I am looking for a front mount intercooler for my 98 GTI, wondering what are my best options. Most important is ease of install (I know there may not be anything THAT easy). Open to the possibility of using a stock one from another car. Anyone have any step by steps for the install with pics?
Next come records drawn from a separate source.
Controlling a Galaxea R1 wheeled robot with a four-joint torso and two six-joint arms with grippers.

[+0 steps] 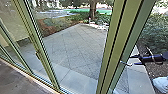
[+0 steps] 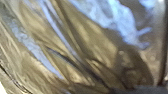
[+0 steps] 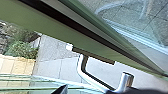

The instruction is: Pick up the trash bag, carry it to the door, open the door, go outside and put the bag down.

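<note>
Door [image 1: 113, 47] seems mid-opening: right gripper [image 1: 132, 60] apart by handle [image 1: 127, 64]; left gripper, I can't tell; next, swing needs bag [image 2: 100, 42] clear.

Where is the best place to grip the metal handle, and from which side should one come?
Probably the middle stretch of the handle, approached from the side facing away from the green frame. The bent bar stands off the frame, leaving a gap where one of the fingers could pass behind.
</note>
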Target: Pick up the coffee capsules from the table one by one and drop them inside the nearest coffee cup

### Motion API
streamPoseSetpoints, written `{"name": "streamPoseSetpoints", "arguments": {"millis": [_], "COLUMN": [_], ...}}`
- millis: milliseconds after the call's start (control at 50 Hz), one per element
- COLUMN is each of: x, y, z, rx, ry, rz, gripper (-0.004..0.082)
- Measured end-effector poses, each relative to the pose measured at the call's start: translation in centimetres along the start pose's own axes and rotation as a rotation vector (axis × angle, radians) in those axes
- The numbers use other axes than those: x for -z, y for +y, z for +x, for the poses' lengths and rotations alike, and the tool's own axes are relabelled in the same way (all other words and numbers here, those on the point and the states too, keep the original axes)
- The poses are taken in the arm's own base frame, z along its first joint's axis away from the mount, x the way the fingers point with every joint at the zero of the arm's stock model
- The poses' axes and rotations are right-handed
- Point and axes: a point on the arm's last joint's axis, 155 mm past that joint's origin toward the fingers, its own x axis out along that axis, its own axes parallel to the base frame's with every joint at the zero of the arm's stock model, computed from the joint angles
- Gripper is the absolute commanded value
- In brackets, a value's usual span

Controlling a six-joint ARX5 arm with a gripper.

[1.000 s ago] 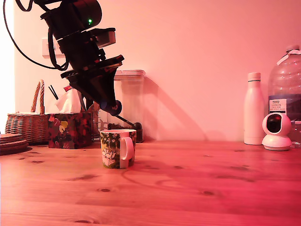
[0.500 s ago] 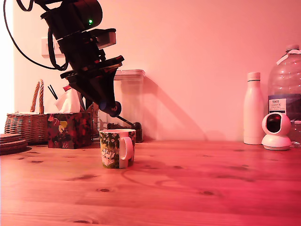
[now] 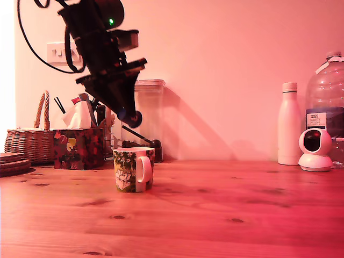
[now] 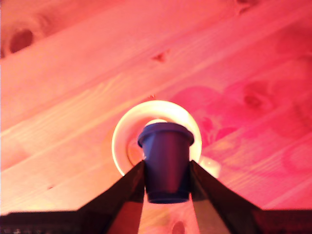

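Note:
My gripper (image 3: 130, 117) hangs in the air above the coffee cup (image 3: 134, 169), shut on a dark blue coffee capsule (image 4: 165, 161). In the wrist view the two dark fingers (image 4: 124, 192) clamp the capsule's sides, and the cup's pale round rim (image 4: 121, 139) shows directly behind it. The cup is a short mug with a green cartoon print and a white handle. It stands on the wooden plank table (image 3: 226, 215) in the exterior view's left half. In that view the capsule is well clear of the rim.
Behind the cup stand a floral tissue box (image 3: 79, 148), a wicker basket (image 3: 29, 142) and a clear container (image 3: 149, 115). Stacked coasters (image 3: 13, 164) lie at the far left. A white bottle (image 3: 290, 124), a white camera (image 3: 315, 151) and a large water bottle (image 3: 329, 91) stand at the right.
The arm has risen and shifted a little to the exterior view's right, carrying the capsule higher above the cup. The cup has not moved.

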Motion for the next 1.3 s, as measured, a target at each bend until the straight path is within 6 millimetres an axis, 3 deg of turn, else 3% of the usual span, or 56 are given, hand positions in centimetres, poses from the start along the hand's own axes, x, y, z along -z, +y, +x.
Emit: {"name": "streamPoseSetpoints", "arguments": {"millis": [300,860,920,1000,1060,1100,1300], "x": [1.4,1.9,1.9,1.8,1.7,1.7,1.5], "y": [0.2,-0.1,-0.1,-0.1,-0.1,-0.1,0.1], "z": [3.1,3.3,3.3,3.3,3.4,3.4,3.4], "rx": [0.01,0.015,0.015,0.015,0.015,0.013,0.005], "ry": [0.069,0.092,0.092,0.088,0.084,0.085,0.075], "rz": [-0.008,0.001,0.001,0.002,0.002,0.002,0.004], "gripper": [0.0201,0.0207,0.0295,0.0557,0.0696,0.0729,0.0727]}}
Wondering how much of my car I'll have to hack up.
thanks


----------



## MKippen (Nov 6, 2000)

*Re: Intercoolers for mk3 (GTI_Dawg)*

ebay, search for "spearco intercooler"


----------



## vweuroracer (Sep 24, 2002)

*Re: Intercoolers for mk3 (theflygtiguy)*


_Quote, originally posted by *theflygtiguy* »_ebay, search for "spearco intercooler"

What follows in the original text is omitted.